>>>>>

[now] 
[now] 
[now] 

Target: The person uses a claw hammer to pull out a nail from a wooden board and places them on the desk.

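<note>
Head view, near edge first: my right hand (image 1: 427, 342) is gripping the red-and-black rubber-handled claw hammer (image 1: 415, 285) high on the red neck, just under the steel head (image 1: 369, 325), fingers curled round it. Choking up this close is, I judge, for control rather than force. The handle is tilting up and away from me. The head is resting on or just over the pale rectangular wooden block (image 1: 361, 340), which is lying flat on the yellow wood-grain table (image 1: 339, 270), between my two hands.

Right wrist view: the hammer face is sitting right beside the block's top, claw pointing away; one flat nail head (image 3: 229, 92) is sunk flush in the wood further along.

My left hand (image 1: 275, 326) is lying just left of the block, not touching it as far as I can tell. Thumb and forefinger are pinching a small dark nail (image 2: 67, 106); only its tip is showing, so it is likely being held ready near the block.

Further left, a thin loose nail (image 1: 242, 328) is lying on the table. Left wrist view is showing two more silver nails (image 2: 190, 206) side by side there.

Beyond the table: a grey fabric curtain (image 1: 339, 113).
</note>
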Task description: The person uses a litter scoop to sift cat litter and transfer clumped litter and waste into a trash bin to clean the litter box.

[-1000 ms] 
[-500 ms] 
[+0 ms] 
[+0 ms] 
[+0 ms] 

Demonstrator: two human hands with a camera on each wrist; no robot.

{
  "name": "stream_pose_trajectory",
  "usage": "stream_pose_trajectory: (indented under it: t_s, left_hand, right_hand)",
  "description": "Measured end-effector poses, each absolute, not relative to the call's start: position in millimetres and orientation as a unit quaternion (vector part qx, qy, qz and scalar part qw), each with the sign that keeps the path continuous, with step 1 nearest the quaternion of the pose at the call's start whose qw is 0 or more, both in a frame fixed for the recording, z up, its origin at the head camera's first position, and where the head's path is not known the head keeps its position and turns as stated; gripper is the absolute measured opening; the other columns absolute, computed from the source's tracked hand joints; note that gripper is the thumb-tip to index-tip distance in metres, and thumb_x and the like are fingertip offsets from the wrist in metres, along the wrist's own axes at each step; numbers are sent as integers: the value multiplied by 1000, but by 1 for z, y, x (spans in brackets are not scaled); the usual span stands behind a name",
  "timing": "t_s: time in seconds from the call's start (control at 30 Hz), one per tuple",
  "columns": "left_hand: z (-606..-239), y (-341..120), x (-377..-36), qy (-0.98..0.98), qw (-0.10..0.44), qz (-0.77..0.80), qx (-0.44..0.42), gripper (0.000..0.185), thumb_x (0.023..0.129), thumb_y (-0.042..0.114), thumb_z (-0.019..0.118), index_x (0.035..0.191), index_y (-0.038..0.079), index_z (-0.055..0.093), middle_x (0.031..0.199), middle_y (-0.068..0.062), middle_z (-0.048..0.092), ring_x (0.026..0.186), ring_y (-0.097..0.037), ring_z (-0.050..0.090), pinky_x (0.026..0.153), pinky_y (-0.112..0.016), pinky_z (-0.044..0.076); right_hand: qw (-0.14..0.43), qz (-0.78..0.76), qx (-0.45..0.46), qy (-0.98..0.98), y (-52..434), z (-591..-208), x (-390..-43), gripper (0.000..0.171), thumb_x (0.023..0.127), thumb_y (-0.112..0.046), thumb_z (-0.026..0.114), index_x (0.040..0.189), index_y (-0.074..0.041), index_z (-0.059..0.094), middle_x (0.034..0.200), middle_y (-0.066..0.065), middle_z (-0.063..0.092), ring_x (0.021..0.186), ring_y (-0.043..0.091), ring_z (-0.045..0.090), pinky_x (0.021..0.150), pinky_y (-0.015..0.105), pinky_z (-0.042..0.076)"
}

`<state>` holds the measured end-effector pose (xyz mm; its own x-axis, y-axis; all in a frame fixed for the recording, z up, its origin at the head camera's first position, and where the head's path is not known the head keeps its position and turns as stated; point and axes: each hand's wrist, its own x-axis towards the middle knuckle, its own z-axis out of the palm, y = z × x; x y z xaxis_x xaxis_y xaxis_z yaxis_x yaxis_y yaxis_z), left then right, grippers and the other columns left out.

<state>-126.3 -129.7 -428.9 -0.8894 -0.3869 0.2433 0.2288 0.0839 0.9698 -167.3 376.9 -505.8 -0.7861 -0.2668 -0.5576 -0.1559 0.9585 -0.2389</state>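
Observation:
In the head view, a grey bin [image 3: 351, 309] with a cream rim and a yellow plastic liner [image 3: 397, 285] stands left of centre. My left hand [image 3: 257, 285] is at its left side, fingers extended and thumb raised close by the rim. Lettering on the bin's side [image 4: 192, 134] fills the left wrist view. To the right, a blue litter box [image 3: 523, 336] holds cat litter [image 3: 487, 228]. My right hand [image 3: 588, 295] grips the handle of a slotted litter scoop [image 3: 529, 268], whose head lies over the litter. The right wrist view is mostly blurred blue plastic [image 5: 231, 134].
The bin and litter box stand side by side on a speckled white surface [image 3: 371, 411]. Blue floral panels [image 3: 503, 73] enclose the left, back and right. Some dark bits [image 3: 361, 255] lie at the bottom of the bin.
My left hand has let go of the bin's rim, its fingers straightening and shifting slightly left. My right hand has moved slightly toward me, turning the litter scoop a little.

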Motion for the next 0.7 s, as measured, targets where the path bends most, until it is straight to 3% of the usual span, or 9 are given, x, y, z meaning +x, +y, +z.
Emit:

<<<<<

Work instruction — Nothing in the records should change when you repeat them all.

Exercise solution —
[now] 
[now] 
[now] 

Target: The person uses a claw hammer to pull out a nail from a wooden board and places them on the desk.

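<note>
Head view, near edge first: my right hand (image 1: 427, 342) is gripping the red-and-black rubber-handled claw hammer (image 1: 415, 285) high on the red neck, just under the steel head (image 1: 369, 325), fingers curled round it. Choking up this close is, I judge, for control rather than force. The handle is tilting up and away from me. The head is resting on or just over the pale rectangular wooden block (image 1: 361, 340), which is lying flat on the yellow wood-grain table (image 1: 339, 270), between my two hands.

Right wrist view: the hammer face is sitting right beside the block's top, claw pointing away; one flat nail head (image 3: 229, 92) is sunk flush in the wood further along.

My left hand (image 1: 275, 326) is lying just left of the block, not touching it as far as I can tell. Thumb and forefinger are pinching a small dark nail (image 2: 67, 106); only its tip is showing, so it is likely being held ready near the block.

Further left, a thin loose nail (image 1: 242, 328) is lying on the table. Left wrist view is showing two more silver nails (image 2: 190, 206) side by side there.

Beyond the table: a grey fabric curtain (image 1: 339, 113).
</note>
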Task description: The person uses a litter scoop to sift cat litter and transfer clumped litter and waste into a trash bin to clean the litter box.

[-1000 ms] 
[-500 ms] 
[+0 ms] 
[+0 ms] 
[+0 ms] 

Demonstrator: two human hands with a camera on each wrist; no robot.

{
  "name": "stream_pose_trajectory",
  "usage": "stream_pose_trajectory: (indented under it: t_s, left_hand, right_hand)",
  "description": "Measured end-effector poses, each absolute, not relative to the call's start: position in millimetres and orientation as a unit quaternion (vector part qx, qy, qz and scalar part qw), each with the sign that keeps the path continuous, with step 1 nearest the quaternion of the pose at the call's start whose qw is 0 or more, both in a frame fixed for the recording, z up, its origin at the head camera's first position, and where the head's path is not known the head keeps its position and turns as stated; gripper is the absolute measured opening; the other columns absolute, computed from the source's tracked hand joints; note that gripper is the thumb-tip to index-tip distance in metres, and thumb_x and the like are fingertip offsets from the wrist in metres, along the wrist's own axes at each step; numbers are sent as integers: the value multiplied by 1000, but by 1 for z, y, x (spans in brackets are not scaled); the usual span stands behind a name",
  "timing": "t_s: time in seconds from the call's start (control at 30 Hz), one per tuple",
  "columns": "left_hand: z (-606..-239), y (-341..120), x (-377..-36), qy (-0.98..0.98), qw (-0.10..0.44), qz (-0.77..0.80), qx (-0.44..0.42), gripper (0.000..0.185), thumb_x (0.023..0.129), thumb_y (-0.042..0.114), thumb_z (-0.019..0.118), index_x (0.035..0.191), index_y (-0.038..0.079), index_z (-0.055..0.093), middle_x (0.031..0.199), middle_y (-0.068..0.062), middle_z (-0.048..0.092), ring_x (0.026..0.186), ring_y (-0.097..0.037), ring_z (-0.050..0.090), pinky_x (0.026..0.153), pinky_y (-0.112..0.016), pinky_z (-0.044..0.076); right_hand: qw (-0.14..0.43), qz (-0.78..0.76), qx (-0.45..0.46), qy (-0.98..0.98), y (-52..434), z (-591..-208), x (-390..-43), gripper (0.000..0.171), thumb_x (0.023..0.127), thumb_y (-0.112..0.046), thumb_z (-0.026..0.114), index_x (0.040..0.189), index_y (-0.074..0.041), index_z (-0.059..0.094), middle_x (0.034..0.200), middle_y (-0.066..0.065), middle_z (-0.063..0.092), ring_x (0.021..0.186), ring_y (-0.043..0.091), ring_z (-0.045..0.090), pinky_x (0.021..0.150), pinky_y (-0.015..0.105), pinky_z (-0.042..0.076)"
}

`<state>` holds the measured end-effector pose (xyz mm; its own x-axis, y-axis; all in a frame fixed for the recording, z up, its origin at the head camera's first position, and where the head's path is not known the head keeps its position and turns as stated; point and axes: each hand's wrist, its own x-axis towards the middle knuckle, its own z-axis out of the palm, y = z × x; x y z xaxis_x xaxis_y xaxis_z yaxis_x yaxis_y yaxis_z), left then right, grippers and the other columns left out.

<state>-126.3 -129.7 -428.9 -0.8894 -0.3869 0.2433 0.2288 0.0839 0.9698 -167.3 376.9 -505.8 -0.7861 -0.2668 -0.5576 -0.1559 0.9585 -0.2389</state>
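Observation:
In the head view, a grey bin [image 3: 351, 309] with a cream rim and a yellow plastic liner [image 3: 397, 285] stands left of centre. My left hand [image 3: 257, 285] is at its left side, fingers extended and thumb raised close by the rim. Lettering on the bin's side [image 4: 192, 134] fills the left wrist view. To the right, a blue litter box [image 3: 523, 336] holds cat litter [image 3: 487, 228]. My right hand [image 3: 588, 295] grips the handle of a slotted litter scoop [image 3: 529, 268], whose head lies over the litter. The right wrist view is mostly blurred blue plastic [image 5: 231, 134].
The bin and litter box stand side by side on a speckled white surface [image 3: 371, 411]. Blue floral panels [image 3: 503, 73] enclose the left, back and right. Some dark bits [image 3: 361, 255] lie at the bottom of the bin.
My left hand has let go of the bin's rim, its fingers straightening and shifting slightly left. My right hand has moved slightly toward me, turning the litter scoop a little.
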
Motion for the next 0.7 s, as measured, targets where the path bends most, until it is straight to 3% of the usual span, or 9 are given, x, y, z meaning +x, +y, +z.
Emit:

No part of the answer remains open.